Pendant ce temps, l'attaque contre Kenscoff — commune montagneuse au-dessus de Port-au-Prince, antérieurement épargnée — a tué au moins 47 personnes les 23 et 24 août. Ce n'est pas une anomalie : c'est le signal que la géographie du conflit haïtien a changé de dimension. Les zones de refuge internes pour 1,5 million de déplacés rétrécissent.
Deux réalités politiques coexistent sans résolution : l'administration américaine a mis fin au Statut de protection temporaire pour 350 000 Haïtiens au motif que les conditions le justifient, tout en signant l'extension HOPE/HELP en invoquant la stabilité économique d'Haïti comme intérêt stratégique national. Ces deux positions ne peuvent pas être simultanément exactes sans coût politique mesurable.
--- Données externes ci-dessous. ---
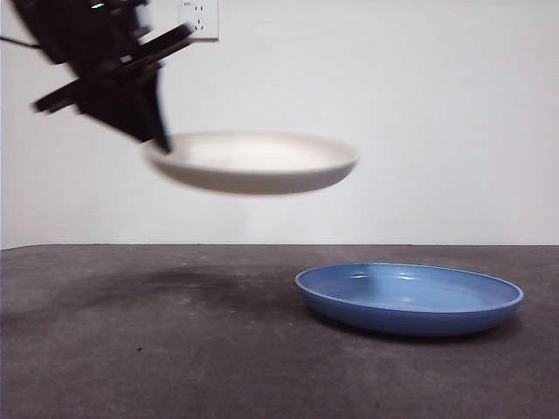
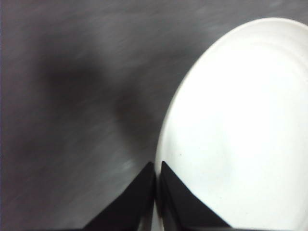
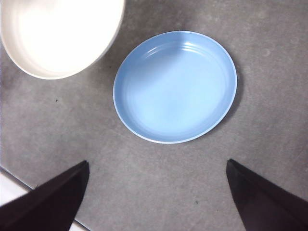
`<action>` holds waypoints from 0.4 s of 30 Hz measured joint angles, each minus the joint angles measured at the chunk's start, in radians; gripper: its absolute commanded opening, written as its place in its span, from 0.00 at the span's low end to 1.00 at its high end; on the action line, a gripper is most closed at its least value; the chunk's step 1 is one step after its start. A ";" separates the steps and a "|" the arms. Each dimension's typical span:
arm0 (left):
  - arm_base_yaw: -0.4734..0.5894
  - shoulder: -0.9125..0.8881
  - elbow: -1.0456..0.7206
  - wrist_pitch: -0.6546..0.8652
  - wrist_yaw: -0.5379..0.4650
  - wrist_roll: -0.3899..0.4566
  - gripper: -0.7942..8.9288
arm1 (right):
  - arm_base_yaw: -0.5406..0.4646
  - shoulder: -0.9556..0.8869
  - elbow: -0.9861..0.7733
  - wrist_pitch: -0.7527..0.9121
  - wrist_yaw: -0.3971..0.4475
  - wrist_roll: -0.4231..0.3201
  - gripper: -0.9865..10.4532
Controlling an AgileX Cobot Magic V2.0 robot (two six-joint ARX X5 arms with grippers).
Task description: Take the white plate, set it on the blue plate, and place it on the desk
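The white plate is up in the air, level, well clear of the desk, pinched at its rim by the left end effector, jaws clamped tight on the edge as the left wrist view shows. The blue plate sits flat on the desk, off to one side and below the white one, not under it. Over it, the right end effector hangs with jaws spread wide, gripping nothing.
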 measured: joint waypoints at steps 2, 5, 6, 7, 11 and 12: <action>-0.042 0.026 0.035 0.014 0.000 -0.014 0.09 | 0.000 -0.007 0.000 0.000 0.000 0.008 0.49; -0.089 0.086 0.092 0.015 0.000 -0.023 0.09 | 0.000 -0.023 0.000 0.000 0.000 0.019 0.49; -0.104 0.112 0.112 0.014 -0.002 -0.026 0.09 | 0.000 -0.031 0.000 0.000 0.000 0.026 0.49; -0.116 0.135 0.128 0.012 -0.005 -0.027 0.09 | 0.000 -0.039 0.000 0.000 0.000 0.030 0.49; -0.167 0.248 0.204 -0.001 -0.010 -0.037 0.09 | 0.000 -0.084 0.000 0.000 0.000 0.047 0.49; -0.178 0.269 0.219 -0.001 -0.011 -0.037 0.09 | 0.000 -0.095 0.000 0.000 0.000 0.053 0.49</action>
L'objectif électoral du 13 décembre 2026 est une date, pas un plan. Aucun Conseil électoral provisoire n'est confirmé. Aucun processus d'inscription des électeurs n'a été annoncé. Les parties prenantes qui planifient sur cet horizon doivent exiger des jalons institutionnels vérifiables — pas une rhétorique de calendrier.
La question de responsabilité centrale n'est pas de savoir si la FSG réussira. C'est de savoir pourquoi les nations qui ont voté la Résolution 2793 n'ont pas rempli leurs engagements cinq mois après.